TRY IT — Leaving out the pictures, retype the lines from the top of the listing through the line with "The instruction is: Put" exactly.

THE DATA —
================
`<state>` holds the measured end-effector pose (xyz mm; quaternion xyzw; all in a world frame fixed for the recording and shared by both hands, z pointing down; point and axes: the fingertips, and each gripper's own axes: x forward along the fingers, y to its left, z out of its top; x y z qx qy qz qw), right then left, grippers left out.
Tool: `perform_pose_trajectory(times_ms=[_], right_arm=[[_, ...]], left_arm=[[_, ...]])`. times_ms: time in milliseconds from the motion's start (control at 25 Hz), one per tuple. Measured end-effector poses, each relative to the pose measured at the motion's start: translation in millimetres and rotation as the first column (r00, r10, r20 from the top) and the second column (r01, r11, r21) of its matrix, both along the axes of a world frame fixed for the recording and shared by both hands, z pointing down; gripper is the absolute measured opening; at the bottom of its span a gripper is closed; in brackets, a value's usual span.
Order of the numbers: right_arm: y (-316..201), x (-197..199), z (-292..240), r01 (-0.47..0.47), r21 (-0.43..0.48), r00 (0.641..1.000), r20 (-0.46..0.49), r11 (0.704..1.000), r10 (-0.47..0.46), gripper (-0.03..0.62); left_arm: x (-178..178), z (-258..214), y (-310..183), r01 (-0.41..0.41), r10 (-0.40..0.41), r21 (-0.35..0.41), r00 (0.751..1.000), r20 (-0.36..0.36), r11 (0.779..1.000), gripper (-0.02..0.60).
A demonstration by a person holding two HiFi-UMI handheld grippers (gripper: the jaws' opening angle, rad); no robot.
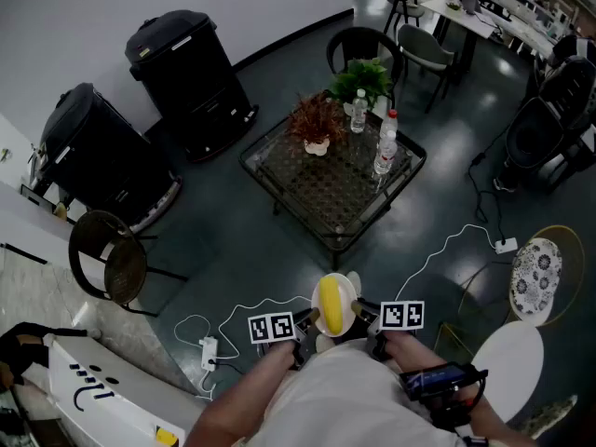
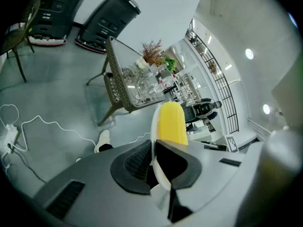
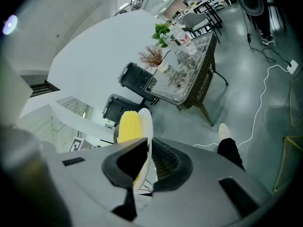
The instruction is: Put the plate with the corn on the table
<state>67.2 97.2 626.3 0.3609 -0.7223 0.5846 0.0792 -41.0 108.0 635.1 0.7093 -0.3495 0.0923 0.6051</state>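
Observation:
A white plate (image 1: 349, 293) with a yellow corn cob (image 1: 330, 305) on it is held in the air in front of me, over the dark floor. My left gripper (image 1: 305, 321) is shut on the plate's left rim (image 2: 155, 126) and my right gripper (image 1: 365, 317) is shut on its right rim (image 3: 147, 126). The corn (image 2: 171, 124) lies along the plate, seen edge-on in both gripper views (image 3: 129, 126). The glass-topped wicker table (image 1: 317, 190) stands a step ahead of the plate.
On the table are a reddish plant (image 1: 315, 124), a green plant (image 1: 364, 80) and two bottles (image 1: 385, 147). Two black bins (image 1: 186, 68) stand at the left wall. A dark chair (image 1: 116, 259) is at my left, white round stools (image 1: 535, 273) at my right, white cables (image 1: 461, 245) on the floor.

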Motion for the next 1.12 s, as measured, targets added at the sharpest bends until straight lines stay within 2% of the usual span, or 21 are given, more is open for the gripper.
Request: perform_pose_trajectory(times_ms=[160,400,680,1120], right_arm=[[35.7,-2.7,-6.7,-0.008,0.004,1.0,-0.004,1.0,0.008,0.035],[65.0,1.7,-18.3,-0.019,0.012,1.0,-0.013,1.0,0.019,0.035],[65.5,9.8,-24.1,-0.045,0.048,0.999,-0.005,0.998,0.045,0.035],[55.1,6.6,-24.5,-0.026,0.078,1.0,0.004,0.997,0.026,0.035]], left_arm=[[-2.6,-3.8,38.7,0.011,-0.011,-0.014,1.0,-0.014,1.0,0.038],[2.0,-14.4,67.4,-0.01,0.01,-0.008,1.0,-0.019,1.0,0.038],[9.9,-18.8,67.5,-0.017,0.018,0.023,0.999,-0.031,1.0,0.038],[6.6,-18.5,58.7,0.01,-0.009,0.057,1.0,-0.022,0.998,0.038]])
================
WRITTEN RESPONSE —
`<state>` holds the measured end-effector pose (xyz mm; quaternion xyzw; all in a world frame fixed for the recording and shared by both hands, z pointing down; point and axes: the fingertips, and each gripper's own axes: x forward along the fingers, y to its left, z out of its top; x y z qx qy qz qw), right then left, grippers left out.
Tool: `perform_pose_trajectory(times_ms=[_], right_arm=[[_, ...]], left_arm=[[_, ...]])`. times_ms: time in milliseconds from the motion's start (control at 25 Hz), one per tuple. Measured end-effector poses, each relative to the pose measured at the motion's start: translation in millimetres and rotation as the first column (r00, r10, r20 from the top) and the second column (r01, r11, r21) of its matrix, both along the axes of a world frame fixed for the recording and shared by both hands, z pointing down; gripper is the absolute measured opening; at the bottom of its span a gripper is closed; in brackets, a value's usual span.
Order of the numbers: right_arm: y (-316..201), x (-197..199), z (-292..240), r01 (-0.47..0.47), r21 (-0.43..0.48), r00 (0.641..1.000), r20 (-0.46..0.49), r11 (0.704..1.000), r10 (-0.47..0.46), gripper (-0.03..0.62); left_arm: x (-178..178), z (-258..214), y (-310..183), r01 (-0.41..0.41), r10 (-0.40..0.41), r21 (-0.35..0.41), r00 (0.751..1.000), r20 (-0.36..0.36), r11 (0.779..1.000), gripper (-0.02..0.60).
A demonstration by a person holding two HiFi-UMI handheld grippers (gripper: the jaws' opening angle, rad); no robot.
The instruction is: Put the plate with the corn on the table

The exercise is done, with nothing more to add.